(p.291) Appendix 1: Translation of Official Documents
(p.291) Appendix 1: Translation of Official Documents
A. Huang Duanbo: “Public Notice Issued by Judge Huang Yuangong [Duanbo] at Xuedou Monastery”1
“Huang Sili Yuangong fa Xuedou gaoshi”
[Written by] Judge Huang of Hangzhou prefecture for the matter of investigating Chan lineages.
The thirteenth day of the fifth month of the tenth year of the Chongzhen reign (July 4, 1637)
I read the Jingde chuandeng lu, which clearly records that Tianhuang Daowu received the dharma from Shitou Xiqian and [the lineages] of Yunmen and Fayan are all listed under Qingyuan Xingsi. This is indeed an ironclad case. Then, the Wudeng huiyuan makes another claim that there had been two Daowus in Jingzhou: One resided in Tianwang monastery at the west of the city and the other in Tianhuang monastery at the east of the city. [Its author] thus doubts that Longtan Chongxin was the dharma heir of Tianhuang Daowu and quotes epigraphs and inscriptions to prove this view. However, he adds only a brief note [to the main text] without daring to change their lineage affiliation arbitrarily because heirs of the Yunmen and Fayan lineages never recognized Mazu as their patriarchal ancestor.
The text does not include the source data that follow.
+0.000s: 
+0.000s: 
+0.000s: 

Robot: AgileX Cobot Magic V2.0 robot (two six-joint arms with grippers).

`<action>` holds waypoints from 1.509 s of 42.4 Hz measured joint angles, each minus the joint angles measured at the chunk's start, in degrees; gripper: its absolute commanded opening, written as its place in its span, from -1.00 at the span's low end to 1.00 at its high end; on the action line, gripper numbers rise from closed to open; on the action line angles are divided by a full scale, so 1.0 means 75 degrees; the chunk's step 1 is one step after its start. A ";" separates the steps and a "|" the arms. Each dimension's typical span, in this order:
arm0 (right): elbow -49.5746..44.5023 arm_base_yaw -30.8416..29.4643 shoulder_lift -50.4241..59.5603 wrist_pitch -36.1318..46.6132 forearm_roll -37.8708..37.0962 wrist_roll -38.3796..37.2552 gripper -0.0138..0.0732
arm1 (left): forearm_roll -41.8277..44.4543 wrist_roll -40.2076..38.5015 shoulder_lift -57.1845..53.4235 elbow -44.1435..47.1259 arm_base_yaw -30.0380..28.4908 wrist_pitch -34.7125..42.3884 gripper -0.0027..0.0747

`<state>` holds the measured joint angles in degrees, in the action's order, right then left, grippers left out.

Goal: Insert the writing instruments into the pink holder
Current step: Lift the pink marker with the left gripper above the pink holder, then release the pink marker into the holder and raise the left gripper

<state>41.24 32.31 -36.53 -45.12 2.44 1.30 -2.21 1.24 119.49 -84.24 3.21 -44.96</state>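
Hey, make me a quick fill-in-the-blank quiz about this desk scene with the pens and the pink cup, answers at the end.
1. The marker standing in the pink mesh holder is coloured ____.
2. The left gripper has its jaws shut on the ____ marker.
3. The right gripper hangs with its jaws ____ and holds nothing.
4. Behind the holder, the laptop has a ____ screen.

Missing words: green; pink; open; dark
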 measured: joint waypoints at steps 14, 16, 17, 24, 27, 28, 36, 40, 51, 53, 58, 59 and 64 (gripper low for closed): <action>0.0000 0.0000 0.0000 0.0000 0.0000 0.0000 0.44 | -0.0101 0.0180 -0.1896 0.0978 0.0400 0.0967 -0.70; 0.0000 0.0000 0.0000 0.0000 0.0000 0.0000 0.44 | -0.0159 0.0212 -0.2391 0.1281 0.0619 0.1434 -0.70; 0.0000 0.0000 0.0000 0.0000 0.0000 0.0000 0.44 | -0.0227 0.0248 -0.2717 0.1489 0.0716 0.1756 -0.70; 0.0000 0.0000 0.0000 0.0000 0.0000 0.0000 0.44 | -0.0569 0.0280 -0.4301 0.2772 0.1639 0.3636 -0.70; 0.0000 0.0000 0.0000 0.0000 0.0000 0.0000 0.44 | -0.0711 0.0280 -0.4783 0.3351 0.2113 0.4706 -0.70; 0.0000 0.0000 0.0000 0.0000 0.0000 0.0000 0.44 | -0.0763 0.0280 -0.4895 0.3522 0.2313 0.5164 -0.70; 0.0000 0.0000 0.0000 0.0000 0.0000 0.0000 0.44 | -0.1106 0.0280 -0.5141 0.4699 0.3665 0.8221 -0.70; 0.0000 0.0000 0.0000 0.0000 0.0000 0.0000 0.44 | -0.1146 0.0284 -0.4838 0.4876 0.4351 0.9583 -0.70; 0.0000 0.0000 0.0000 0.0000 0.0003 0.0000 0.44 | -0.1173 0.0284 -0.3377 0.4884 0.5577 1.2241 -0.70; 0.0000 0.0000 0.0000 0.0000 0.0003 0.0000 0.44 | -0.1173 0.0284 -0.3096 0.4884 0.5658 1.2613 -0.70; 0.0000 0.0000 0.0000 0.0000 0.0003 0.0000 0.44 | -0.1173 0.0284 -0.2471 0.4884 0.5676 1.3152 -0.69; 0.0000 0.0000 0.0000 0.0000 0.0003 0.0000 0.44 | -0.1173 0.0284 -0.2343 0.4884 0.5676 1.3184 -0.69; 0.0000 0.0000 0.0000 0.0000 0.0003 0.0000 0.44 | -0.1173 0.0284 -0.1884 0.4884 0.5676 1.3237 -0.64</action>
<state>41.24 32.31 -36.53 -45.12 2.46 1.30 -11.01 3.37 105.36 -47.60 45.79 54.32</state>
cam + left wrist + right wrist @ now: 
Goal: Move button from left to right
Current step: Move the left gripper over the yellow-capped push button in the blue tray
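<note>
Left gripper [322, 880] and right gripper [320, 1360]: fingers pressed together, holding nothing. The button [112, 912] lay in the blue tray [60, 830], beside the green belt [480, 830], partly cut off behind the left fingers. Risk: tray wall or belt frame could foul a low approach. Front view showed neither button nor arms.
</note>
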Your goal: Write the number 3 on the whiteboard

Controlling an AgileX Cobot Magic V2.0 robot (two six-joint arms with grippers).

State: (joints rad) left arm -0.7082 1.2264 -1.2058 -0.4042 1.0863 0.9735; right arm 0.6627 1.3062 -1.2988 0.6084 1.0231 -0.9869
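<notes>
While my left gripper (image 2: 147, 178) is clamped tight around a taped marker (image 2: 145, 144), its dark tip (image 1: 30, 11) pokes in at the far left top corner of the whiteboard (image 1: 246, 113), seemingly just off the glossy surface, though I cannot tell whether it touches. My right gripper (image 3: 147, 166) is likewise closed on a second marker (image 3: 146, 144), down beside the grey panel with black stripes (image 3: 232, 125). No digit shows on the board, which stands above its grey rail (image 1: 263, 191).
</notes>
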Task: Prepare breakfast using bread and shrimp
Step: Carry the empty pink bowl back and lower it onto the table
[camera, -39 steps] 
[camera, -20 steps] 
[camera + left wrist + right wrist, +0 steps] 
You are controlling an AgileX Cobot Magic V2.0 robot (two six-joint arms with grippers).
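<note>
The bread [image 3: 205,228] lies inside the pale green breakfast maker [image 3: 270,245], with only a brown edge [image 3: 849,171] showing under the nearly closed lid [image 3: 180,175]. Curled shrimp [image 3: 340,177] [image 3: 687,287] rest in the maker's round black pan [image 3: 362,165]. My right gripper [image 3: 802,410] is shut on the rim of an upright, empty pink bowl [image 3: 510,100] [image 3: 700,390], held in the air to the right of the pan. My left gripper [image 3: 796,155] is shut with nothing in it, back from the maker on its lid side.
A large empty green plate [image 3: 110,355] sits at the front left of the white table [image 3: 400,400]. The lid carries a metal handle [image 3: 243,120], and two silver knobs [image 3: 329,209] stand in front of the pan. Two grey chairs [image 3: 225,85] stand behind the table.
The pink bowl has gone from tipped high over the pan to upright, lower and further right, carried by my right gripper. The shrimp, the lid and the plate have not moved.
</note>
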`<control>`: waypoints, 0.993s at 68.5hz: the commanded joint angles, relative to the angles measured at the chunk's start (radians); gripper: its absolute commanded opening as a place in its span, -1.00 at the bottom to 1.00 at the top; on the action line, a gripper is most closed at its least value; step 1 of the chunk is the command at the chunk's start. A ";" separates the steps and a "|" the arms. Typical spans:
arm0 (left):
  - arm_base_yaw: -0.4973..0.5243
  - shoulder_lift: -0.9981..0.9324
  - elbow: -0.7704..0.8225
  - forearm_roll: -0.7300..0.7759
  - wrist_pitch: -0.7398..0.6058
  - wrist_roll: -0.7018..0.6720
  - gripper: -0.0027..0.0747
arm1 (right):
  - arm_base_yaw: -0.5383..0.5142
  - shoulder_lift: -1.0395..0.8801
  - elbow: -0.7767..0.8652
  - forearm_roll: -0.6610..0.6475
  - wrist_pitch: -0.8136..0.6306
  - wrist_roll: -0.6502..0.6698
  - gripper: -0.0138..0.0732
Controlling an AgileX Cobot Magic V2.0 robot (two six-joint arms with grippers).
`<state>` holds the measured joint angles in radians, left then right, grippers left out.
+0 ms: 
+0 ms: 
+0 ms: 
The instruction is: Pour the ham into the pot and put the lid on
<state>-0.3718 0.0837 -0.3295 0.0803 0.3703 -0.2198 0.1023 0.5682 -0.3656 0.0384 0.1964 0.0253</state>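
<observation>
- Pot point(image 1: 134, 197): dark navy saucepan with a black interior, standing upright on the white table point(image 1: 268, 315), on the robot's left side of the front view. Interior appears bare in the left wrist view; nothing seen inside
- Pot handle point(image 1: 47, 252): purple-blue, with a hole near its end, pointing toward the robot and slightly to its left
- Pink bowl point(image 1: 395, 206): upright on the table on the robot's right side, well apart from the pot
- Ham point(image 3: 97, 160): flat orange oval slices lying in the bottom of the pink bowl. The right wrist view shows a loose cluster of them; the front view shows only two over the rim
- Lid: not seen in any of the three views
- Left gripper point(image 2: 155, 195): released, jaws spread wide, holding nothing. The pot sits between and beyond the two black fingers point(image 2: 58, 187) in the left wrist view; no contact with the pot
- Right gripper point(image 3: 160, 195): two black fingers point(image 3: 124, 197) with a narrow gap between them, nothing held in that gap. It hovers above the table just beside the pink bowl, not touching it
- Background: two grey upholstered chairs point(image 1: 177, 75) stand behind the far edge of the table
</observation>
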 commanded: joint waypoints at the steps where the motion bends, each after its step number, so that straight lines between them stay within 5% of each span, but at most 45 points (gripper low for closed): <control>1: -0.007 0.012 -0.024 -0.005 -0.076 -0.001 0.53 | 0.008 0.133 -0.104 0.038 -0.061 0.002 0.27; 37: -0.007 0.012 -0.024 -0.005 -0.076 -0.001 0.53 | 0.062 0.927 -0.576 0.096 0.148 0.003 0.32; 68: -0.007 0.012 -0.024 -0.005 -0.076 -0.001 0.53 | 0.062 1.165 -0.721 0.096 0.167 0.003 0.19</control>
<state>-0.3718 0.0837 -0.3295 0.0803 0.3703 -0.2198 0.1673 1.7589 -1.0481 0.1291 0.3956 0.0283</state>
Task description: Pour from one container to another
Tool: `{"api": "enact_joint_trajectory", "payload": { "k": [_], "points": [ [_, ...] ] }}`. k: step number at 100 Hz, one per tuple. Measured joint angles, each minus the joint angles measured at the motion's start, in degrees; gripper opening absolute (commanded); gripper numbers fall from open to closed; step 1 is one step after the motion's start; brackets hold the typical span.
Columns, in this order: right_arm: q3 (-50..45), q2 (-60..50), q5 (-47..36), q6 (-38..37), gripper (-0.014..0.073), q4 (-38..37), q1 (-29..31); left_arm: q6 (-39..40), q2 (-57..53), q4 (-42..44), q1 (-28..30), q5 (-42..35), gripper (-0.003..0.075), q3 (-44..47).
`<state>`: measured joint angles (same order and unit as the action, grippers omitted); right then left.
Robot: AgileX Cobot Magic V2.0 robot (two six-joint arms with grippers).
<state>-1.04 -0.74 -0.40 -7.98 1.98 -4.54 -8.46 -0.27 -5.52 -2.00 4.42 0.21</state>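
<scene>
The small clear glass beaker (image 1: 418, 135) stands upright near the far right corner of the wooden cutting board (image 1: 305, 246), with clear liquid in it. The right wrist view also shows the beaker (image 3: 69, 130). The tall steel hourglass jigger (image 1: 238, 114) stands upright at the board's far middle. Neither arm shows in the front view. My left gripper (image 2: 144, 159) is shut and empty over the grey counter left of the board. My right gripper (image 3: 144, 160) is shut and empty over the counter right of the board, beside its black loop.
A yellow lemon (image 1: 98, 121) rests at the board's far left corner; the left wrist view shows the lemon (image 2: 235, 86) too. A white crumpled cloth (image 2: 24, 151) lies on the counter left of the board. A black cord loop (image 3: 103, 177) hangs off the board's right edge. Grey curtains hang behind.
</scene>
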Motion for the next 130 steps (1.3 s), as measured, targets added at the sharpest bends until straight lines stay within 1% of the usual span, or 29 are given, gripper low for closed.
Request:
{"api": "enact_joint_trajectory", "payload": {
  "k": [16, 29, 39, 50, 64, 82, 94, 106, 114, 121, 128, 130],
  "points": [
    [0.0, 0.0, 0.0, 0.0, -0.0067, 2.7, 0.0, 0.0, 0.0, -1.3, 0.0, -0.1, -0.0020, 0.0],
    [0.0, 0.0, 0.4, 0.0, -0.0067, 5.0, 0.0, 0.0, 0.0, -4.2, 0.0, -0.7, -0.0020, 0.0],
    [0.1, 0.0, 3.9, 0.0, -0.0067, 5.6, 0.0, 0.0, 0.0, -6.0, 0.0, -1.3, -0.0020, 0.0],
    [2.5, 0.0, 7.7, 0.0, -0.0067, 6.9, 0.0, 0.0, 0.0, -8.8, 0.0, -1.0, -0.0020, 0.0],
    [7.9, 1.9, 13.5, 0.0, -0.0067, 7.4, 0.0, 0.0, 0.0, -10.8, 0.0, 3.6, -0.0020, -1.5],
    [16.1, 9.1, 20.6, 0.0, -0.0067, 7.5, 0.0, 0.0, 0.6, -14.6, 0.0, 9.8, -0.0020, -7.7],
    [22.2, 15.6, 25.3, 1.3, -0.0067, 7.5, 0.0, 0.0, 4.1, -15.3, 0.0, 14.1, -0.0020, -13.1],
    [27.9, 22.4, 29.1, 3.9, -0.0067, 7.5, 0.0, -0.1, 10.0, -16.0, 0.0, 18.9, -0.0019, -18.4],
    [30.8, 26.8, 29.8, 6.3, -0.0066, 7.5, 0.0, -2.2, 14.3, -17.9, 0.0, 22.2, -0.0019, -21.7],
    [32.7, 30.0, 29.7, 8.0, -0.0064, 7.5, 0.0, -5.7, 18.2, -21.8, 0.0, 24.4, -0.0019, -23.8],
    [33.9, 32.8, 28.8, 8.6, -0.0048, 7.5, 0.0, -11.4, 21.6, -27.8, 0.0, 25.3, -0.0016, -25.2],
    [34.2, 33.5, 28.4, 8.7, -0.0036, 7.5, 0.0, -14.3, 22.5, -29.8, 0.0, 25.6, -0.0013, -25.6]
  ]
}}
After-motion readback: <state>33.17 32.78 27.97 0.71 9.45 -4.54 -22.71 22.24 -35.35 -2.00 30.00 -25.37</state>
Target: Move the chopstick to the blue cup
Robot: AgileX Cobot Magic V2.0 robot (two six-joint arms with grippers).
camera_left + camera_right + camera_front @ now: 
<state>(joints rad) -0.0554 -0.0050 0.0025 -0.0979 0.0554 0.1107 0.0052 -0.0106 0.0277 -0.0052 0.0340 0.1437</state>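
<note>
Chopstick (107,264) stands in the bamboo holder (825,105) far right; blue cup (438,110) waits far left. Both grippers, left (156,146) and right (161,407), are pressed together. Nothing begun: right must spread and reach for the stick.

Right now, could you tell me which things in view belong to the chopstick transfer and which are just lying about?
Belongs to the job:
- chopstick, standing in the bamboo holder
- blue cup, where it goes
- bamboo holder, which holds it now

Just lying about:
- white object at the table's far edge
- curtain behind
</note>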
Recently, I read Master Miyun's newly printed Chandeng shipu, in which he directly changed Tianhuang Daowu to Tianwang Daowu and the lineages of Yunmen and Fayan were all listed as those of (p.292) Nanyue Huairang. I doubted it in my mind but had no [evidence] to challenge him. During the first ten days of the fourth month of 1637, Miyun sent to me the Xuefeng guanglu (Extensive records of Xuefeng) in one fascicle. Without anything to do in my boat, I opened and read it until the end of the text. When I read the passage about Xuefeng Yicun's and Xuansha Shibei's reply to the king of Min, inside, it is claimed that “I, a mountain monk, have been transmitting this secret dharma gate since the [time] of our former [patriarchs] Deshan Xuanjian and Shitou Xiqian.” After reading this, I believe that the Jingde chuandeng lu indeed relies on evidence. If Tianhuang were indeed Mazu's heir, why wouldn't Xuefeng go ahead and claim “since former [patriarchs] Deshan and Mazu?” On the contrary, he said instead “since former [patriarchs] Deshang and Shitou.”
I have investigated Tianwang Daowu's inscription by Qiu Yuansu in detail. The text claims that after Tianwang Daowu studied with Mazu, he built a grass hut at Jingmen (Jingzhou). The military commissioner was angry about the narrow road that obstructed his way and thus threw the master into the river. When he returned with flying flags, the entire government compound was on fire. Only a sound from the sky was heard: “I am God, the Heavenly King!” The military commissioner thus provided support for him in the west of the city and the plaque of his monastery bore the name “Tianwangsi.” This is the whole story of Tianwang Daowu. The inscription by Fu Zai claims that after Tianhuang studied with Shitou and attained enlightenment, he lived as a recluse in Zilingshan of Dangyang. Lingjian invited him to reside at Tianhuang monastery on the east side of the city. It also claims that on the east side of Jingnan (Jingzhou) city, there remained an alley named Tianhuang. I investigated accounts of Chan master Longtan Chongxi's encounter stories, [which say that] in the beginning the monk Daowu was invited by Lingjian to reside at Tianhuang monastery. Longtan Chongxin, whose family was located at the entrance of the alley, presented baked pastries to him (Tianhuang Daowu) everyday. This agrees with the account that Lingjian invited him and there was a Tianhuang alley in the east of the city. Tianhuang also bestowed the name Chongxin on the master. The whole story [of Tianhuang Daowu] is detailed. It is certain that Longtan was an authentic heir of Tianhuang. This is why the two elders Xuefeng and Xuansha proclaimed themselves as originating from Shitou. Heirs of the Yunmen and Fayan lineages also said that they derived from Qingyuan and Shitou. Because there were only two generations between Xuefeng and Tianhuang, Xuefeng inherited Tianhuang's dharma personally and clearly stated it. Although Lü Xiaqing and Zhang Wujin (Zhang Shangying) doubted that Daowu was Mazu's heir, Chan communities regarded this as a mistake. This is a fair argument indeed.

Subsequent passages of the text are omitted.